From the first line of the data below through the line bearing "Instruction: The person", reproduce each line exactly; do not include pictures.
▼
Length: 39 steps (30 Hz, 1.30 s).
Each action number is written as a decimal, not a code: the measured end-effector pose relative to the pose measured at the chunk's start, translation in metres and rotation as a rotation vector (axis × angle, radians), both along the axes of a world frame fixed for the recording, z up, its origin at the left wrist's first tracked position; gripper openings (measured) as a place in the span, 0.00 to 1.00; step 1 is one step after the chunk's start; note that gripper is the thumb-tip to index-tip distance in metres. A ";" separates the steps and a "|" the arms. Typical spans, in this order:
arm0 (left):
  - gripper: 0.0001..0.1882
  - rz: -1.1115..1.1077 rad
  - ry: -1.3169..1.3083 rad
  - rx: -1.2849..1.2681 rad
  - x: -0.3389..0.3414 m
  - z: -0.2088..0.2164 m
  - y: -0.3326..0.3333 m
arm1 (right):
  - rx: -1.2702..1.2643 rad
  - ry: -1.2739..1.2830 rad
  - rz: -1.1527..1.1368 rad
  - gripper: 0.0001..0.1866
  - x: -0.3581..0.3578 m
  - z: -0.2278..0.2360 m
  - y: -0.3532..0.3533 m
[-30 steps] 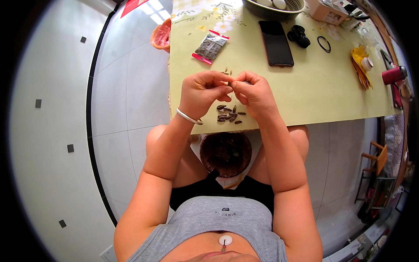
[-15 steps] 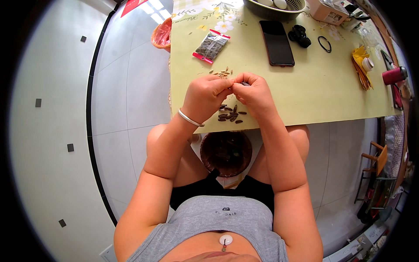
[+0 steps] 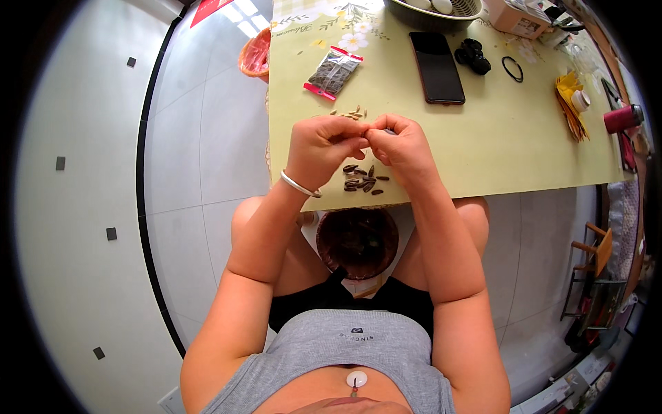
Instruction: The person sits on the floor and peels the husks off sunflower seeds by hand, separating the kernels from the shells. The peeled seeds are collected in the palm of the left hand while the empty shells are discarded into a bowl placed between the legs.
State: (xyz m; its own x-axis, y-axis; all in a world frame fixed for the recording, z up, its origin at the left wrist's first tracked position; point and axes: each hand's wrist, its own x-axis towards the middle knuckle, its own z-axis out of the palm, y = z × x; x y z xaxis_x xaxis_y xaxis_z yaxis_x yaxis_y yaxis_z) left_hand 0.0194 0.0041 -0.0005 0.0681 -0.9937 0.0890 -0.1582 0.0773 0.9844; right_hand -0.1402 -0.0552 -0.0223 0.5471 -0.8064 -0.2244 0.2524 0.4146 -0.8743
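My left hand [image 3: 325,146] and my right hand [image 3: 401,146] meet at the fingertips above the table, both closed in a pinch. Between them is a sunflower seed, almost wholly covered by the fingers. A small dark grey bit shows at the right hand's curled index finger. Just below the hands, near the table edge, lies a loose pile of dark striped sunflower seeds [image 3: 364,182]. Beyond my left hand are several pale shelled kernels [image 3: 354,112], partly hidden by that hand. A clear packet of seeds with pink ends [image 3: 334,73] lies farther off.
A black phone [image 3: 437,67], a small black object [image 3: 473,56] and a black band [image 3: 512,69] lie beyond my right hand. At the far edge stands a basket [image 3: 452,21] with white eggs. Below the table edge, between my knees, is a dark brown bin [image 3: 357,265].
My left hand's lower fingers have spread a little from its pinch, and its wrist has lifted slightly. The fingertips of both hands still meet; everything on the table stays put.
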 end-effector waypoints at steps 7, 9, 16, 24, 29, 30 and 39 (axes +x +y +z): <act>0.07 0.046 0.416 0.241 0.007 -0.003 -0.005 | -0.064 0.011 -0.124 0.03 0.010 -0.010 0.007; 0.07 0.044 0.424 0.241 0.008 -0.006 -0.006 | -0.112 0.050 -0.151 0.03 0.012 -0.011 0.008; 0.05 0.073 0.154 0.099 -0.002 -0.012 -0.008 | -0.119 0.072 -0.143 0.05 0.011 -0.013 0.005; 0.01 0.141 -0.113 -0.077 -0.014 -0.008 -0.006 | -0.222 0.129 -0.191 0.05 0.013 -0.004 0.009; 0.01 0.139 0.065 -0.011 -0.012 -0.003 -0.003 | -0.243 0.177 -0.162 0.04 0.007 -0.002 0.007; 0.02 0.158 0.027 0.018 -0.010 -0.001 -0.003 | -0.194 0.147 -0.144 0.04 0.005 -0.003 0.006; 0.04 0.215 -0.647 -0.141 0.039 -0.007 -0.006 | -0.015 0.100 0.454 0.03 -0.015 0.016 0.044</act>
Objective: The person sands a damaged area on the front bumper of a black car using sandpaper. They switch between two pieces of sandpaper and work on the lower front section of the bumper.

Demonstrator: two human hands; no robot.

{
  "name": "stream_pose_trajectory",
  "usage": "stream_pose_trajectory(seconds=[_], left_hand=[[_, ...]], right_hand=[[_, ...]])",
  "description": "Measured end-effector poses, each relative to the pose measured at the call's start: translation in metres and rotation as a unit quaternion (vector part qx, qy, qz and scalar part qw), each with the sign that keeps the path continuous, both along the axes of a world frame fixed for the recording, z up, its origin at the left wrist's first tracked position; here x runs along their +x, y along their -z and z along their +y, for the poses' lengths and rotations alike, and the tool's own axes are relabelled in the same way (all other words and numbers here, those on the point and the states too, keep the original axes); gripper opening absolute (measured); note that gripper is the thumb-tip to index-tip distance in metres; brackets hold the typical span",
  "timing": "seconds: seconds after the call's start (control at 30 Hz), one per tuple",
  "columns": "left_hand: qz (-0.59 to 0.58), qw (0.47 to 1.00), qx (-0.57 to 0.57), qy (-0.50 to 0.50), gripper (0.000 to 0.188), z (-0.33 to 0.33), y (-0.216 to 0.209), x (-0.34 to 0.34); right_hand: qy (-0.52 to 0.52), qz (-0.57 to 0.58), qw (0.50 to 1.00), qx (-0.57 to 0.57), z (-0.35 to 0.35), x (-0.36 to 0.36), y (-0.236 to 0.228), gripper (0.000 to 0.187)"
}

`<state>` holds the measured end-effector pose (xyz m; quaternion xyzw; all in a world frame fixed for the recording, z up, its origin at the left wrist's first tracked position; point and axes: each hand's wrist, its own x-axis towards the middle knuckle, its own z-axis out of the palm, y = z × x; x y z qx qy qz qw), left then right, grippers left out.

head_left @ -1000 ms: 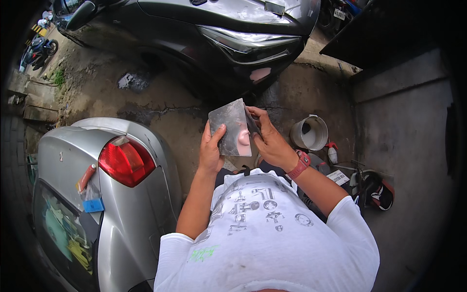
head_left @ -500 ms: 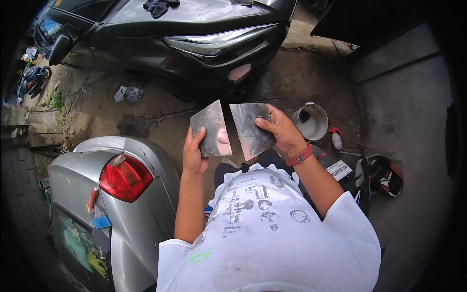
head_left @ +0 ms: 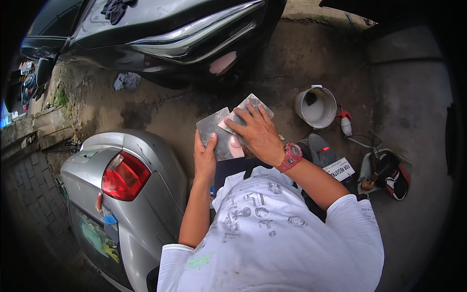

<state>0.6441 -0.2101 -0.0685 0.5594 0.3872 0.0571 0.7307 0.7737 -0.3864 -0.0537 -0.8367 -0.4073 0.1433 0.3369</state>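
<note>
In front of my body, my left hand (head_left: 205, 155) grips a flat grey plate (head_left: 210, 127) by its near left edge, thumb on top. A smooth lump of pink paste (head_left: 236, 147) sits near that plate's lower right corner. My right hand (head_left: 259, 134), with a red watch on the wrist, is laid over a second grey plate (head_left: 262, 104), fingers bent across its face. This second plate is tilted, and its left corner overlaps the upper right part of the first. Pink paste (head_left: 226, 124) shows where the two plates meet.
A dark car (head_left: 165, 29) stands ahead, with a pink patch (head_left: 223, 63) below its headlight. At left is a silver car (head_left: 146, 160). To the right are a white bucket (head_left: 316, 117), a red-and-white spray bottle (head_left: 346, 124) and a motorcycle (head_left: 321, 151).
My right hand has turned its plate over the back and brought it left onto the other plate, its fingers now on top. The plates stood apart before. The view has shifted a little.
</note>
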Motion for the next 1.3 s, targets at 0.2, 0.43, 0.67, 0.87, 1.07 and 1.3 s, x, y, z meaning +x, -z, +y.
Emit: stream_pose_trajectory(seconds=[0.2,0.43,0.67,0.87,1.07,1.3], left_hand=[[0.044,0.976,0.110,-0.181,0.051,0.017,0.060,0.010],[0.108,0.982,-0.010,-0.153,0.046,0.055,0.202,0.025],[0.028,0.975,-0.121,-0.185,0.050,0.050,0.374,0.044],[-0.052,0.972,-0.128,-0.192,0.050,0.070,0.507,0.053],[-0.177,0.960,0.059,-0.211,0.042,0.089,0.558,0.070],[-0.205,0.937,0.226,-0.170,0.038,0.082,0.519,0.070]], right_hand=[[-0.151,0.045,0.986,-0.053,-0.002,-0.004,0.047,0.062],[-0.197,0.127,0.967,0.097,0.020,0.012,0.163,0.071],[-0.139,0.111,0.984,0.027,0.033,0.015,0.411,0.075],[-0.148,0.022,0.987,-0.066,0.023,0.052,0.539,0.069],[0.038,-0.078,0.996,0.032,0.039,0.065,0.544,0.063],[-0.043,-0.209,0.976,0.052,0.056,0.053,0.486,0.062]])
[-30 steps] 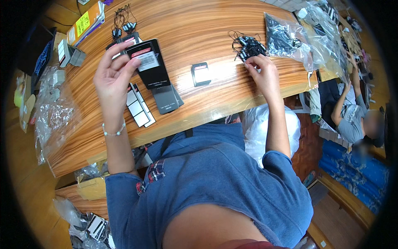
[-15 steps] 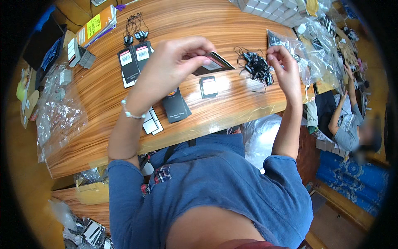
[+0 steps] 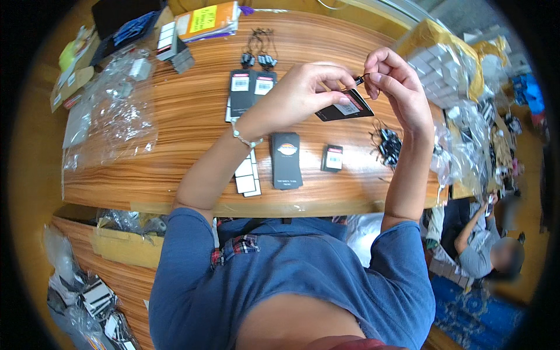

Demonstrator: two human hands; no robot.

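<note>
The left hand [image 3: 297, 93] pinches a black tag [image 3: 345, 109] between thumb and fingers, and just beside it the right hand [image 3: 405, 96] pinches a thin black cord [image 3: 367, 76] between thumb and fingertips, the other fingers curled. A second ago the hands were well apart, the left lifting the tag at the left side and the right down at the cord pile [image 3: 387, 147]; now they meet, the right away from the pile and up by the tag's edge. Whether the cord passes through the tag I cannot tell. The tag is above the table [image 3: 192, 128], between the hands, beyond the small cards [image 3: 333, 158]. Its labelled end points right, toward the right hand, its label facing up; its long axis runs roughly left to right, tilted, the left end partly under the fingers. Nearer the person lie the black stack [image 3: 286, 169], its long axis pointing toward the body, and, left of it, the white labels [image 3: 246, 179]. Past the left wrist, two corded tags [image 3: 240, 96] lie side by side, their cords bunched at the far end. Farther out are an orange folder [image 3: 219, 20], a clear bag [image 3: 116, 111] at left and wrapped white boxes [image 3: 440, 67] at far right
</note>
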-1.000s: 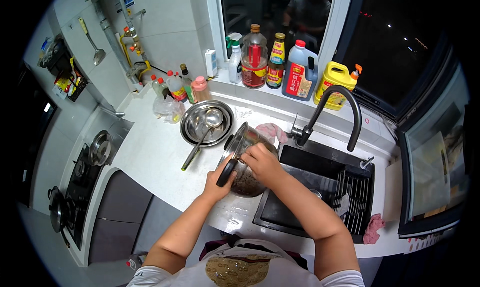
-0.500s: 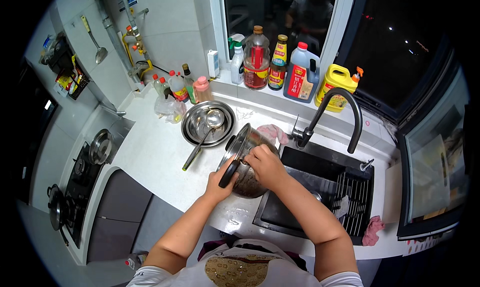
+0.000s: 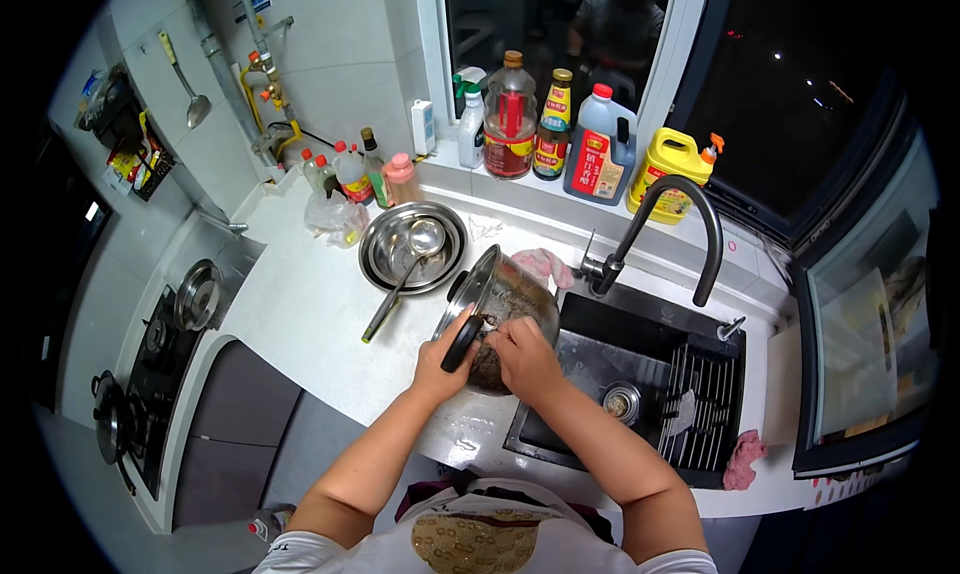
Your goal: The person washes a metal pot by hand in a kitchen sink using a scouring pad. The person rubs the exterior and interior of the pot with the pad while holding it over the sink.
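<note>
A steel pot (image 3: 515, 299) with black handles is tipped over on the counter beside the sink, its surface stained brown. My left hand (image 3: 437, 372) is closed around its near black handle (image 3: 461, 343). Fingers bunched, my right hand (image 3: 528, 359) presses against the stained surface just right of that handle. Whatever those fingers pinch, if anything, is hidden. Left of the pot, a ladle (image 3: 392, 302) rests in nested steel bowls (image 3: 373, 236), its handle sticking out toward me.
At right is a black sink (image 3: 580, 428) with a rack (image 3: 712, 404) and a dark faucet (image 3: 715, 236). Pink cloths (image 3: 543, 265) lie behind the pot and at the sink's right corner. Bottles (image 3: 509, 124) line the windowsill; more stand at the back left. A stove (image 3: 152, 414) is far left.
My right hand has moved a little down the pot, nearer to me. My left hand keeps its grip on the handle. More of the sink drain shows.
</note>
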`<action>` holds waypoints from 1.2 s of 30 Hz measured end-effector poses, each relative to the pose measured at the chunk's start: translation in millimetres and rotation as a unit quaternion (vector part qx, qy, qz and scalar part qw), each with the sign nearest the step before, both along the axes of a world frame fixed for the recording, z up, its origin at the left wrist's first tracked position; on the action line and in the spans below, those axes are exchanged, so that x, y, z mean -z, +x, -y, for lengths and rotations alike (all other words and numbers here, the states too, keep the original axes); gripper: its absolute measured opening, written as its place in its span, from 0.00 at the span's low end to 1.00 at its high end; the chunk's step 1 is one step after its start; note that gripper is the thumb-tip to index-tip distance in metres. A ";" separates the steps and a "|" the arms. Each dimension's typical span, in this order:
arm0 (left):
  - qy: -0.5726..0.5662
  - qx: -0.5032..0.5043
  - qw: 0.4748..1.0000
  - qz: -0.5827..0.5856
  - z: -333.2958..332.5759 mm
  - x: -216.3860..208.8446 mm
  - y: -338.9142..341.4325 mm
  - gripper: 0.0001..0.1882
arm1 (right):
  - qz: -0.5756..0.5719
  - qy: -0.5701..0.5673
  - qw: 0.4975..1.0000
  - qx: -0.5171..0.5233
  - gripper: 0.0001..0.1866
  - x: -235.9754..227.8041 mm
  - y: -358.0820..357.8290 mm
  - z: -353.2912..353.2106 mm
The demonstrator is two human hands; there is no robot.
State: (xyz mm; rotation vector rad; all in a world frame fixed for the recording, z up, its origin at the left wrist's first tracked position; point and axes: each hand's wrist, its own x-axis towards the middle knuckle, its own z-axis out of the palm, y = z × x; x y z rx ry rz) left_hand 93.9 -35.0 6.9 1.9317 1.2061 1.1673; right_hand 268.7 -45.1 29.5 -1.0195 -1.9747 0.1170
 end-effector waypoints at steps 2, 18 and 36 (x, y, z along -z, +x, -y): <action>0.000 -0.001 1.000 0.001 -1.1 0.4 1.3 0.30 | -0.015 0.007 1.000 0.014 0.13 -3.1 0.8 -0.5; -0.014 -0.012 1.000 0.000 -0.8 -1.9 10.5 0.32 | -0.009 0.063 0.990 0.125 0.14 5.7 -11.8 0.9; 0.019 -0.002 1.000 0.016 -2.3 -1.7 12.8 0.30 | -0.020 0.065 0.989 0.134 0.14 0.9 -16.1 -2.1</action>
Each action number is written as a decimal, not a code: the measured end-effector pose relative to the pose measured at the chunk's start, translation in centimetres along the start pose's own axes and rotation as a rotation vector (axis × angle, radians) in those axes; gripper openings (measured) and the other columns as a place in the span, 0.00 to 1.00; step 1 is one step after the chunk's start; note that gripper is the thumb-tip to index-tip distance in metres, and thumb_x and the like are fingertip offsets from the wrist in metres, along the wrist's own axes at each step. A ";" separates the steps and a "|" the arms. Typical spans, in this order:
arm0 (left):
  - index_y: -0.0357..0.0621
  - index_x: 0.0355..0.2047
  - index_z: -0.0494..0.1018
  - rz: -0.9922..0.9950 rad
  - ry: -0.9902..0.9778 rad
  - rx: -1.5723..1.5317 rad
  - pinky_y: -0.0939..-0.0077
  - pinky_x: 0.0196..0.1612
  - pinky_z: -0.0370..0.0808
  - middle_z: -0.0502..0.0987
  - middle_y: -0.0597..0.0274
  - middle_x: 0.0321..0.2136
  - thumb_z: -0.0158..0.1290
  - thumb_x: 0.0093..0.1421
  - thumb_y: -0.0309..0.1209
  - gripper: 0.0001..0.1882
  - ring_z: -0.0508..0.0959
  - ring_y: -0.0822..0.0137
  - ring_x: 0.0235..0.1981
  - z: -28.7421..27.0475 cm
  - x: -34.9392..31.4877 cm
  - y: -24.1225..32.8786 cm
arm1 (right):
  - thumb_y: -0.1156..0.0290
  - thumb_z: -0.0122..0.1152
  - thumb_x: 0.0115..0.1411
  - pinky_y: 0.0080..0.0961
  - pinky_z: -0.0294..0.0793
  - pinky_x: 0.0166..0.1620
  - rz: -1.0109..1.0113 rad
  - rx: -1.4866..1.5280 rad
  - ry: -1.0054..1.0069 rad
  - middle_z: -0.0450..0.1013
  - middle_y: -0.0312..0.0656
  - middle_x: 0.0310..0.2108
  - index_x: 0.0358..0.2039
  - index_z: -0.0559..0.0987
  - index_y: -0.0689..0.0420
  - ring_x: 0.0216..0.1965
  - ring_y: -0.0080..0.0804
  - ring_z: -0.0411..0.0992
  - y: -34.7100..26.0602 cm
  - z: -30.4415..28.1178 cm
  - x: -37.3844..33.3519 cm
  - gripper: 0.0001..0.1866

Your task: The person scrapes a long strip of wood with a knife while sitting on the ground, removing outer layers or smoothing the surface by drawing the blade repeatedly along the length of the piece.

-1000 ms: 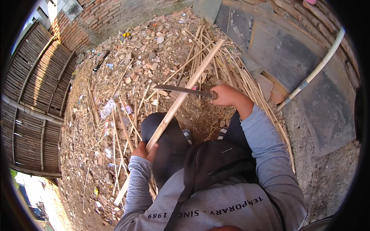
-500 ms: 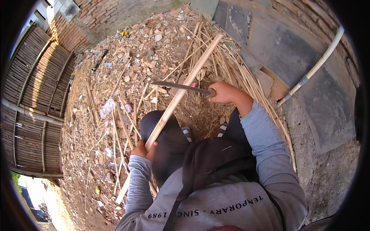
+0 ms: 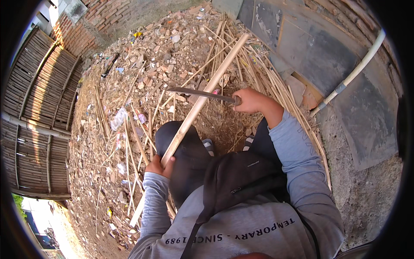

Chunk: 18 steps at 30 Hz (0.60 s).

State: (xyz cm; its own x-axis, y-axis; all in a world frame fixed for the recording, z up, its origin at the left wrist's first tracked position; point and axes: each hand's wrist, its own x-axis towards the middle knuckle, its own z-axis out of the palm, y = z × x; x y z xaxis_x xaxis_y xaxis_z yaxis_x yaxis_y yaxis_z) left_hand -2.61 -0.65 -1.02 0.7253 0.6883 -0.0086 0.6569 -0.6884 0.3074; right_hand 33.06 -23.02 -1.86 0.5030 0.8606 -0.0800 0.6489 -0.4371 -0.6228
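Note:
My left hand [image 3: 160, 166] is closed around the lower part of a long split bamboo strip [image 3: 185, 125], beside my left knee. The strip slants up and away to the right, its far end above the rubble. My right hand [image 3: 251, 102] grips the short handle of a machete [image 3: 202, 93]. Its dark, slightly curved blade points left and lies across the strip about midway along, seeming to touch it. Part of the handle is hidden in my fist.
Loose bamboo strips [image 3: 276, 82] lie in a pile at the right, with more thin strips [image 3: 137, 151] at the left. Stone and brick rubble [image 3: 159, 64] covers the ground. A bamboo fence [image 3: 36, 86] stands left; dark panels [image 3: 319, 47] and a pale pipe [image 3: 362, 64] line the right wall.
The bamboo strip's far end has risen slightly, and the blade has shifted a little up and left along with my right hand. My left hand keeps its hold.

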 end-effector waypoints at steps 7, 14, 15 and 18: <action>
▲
▶ _ANSWER TO THE PROBLEM_:
Length: 39 steps (30 Hz, 1.30 s).
Each action number is written as a decimal, not a code: the measured end-effector pose relative to the pose measured at the chunk's start, translation in metres and rotation as a rotation vector (axis × angle, radians), both along the axes of a world frame fixed for the recording, z up, its origin at the left wrist's first tracked position; gripper openings (measured) as a place in the span, 0.00 to 1.00; step 1 is one step after the chunk's start; note that gripper is the thumb-tip to index-tip distance in metres. A ";" separates the steps and a "|" the arms. Typical spans, in this order:
arm0 (left):
  - gripper: 0.0001..0.1882
  - rz: -1.1115..1.1077 rad
  - ry: -1.3169..1.3083 rad
  - rx: -1.2849..1.2681 rad
  - x: -0.3389..0.3414 m
  - z: -0.2088..0.2164 m
  - y: -0.3326..0.3333 m
arm1 (right):
  - rx: -1.2702..1.2643 rad
  - ry: -1.2739..1.2830 rad
  - rz: -1.1527..1.1368 rad
  - gripper: 0.0001..0.1866
  - x: -0.3581..0.3578 m
  - z: -0.2278..0.2360 m
  - y: -0.3532..0.3533 m
[-30 steps] 
[-15 steps] 
[+0 steps] 
Instruction: The person sits on the floor and peels the husks off sunflower seeds by hand, separating the kernels from the shells. The peeled seeds are collected in the palm of the left hand while the empty shells are discarded into a bowl placed between the legs.

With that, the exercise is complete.